On le nomme pair de France en 1837. Il rédige, en 1839, un Traité de la bienfaisance publique qui résume le sens de son action philosophique et politique. Il crée un ouvroir qui portera son nom. En décembre 1834, il fait partie des fondateurs de la Société française pour l’abolition de l’esclavage. Il est considéré par Jean Jamin comme le fondateur de l’anthropologie française. Il meurt le 10 novembre 1842.

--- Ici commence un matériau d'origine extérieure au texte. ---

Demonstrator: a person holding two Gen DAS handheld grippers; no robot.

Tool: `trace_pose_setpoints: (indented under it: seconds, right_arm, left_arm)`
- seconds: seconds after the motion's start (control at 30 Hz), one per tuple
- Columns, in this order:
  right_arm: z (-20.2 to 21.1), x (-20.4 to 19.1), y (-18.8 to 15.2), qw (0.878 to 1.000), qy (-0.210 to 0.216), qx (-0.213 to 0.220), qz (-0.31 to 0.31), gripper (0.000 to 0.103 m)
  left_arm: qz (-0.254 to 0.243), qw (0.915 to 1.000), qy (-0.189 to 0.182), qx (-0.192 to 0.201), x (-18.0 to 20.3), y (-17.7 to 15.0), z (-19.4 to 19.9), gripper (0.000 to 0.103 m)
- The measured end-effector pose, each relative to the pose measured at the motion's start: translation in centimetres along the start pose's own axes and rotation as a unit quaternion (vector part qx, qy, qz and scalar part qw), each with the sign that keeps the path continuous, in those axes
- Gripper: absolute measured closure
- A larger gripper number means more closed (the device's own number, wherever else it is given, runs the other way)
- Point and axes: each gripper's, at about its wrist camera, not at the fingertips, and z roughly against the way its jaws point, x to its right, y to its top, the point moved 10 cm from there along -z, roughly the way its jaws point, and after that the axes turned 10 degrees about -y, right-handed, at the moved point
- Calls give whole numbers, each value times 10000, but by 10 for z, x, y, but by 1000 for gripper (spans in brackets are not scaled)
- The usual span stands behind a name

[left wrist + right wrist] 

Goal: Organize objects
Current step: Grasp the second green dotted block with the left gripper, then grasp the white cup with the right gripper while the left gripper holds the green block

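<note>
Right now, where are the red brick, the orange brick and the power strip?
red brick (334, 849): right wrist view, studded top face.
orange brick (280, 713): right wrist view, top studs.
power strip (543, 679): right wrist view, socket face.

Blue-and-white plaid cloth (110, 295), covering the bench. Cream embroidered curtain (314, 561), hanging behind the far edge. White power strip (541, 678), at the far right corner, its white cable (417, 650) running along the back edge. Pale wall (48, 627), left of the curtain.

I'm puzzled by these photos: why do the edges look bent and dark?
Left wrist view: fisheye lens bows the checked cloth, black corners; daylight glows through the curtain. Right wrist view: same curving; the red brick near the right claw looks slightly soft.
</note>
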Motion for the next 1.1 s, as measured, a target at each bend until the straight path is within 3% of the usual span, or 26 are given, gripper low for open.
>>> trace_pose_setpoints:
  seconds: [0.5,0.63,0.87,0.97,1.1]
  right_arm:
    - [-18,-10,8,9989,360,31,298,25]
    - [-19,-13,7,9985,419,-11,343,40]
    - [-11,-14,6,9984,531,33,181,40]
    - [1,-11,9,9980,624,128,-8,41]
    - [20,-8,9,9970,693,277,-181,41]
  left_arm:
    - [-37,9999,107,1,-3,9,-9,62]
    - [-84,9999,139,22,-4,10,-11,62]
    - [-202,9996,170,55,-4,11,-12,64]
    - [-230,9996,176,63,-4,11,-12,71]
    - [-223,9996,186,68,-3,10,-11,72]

De Gérando est l’oncle de l’essayiste franco-hongrois Auguste de Gérando. Les écrits de Gérando auront une certaine influence outre-Atlantique, notamment sur des intellectuels tels que Henry David Thoreau, Margaret Fuller, et surtout Ralph Waldo Emerson, qui s’appuie sur le cadre conceptuel de Gérando pour développer ses idées dans son premier ouvrage « Nature ».
Publications :
- Des Signes et de l’Art de penser considérés dans leurs rapports mutuels (1800) ;
- De la Génération des connaissances humaines (1802) – Mémoire qui a partagé le prix de l’Académie de Berlin sur la question suivante : Démontrer d’une manière incontestable l’origine de toutes nos connaissances – ;
- Considération sur les diverses méthodes à suivre dans l’observation des peuples sauvages (1800) ;
- Le Visiteur du pauvre (1824) ;
- Histoire comparée des systèmes de philosophie, relativement aux principes des connaissances humaines (1822) ;
- Du Perfectionnement moral, ou de l’Éducation de soi-même (1824) ;
- De l’Éducation des sourds-muets de naissance (1827) ;
- De la Bienfaisance publique (1839) ;
- Des Progrès de l’industrie, considérés dans leurs rapports avec la moralité de la classe ouvrière (1841) ;
- Histoire de la philosophie moderne, à partir de la renaissance des lettres jusqu’à la fin du XVIIIe siècle (1847) ;
- Les Bons Exemples, nouvelle morale en action (1858) – en collaboration avec Benjamin Delessert.
Titres : Baron de l’Empire (15 août 1809), Pair de France (3 octobre 1837).
Distinctions : chevalier (13 avril 1809), officier (30 juin 1811), commandeur (10 mai 1820), grand-officier de la Légion d’honneur (27 avril 1840).
Sources : Base Léonore (Légion d’honneur) ; Wikipedia. Date de création : 2007-04-21.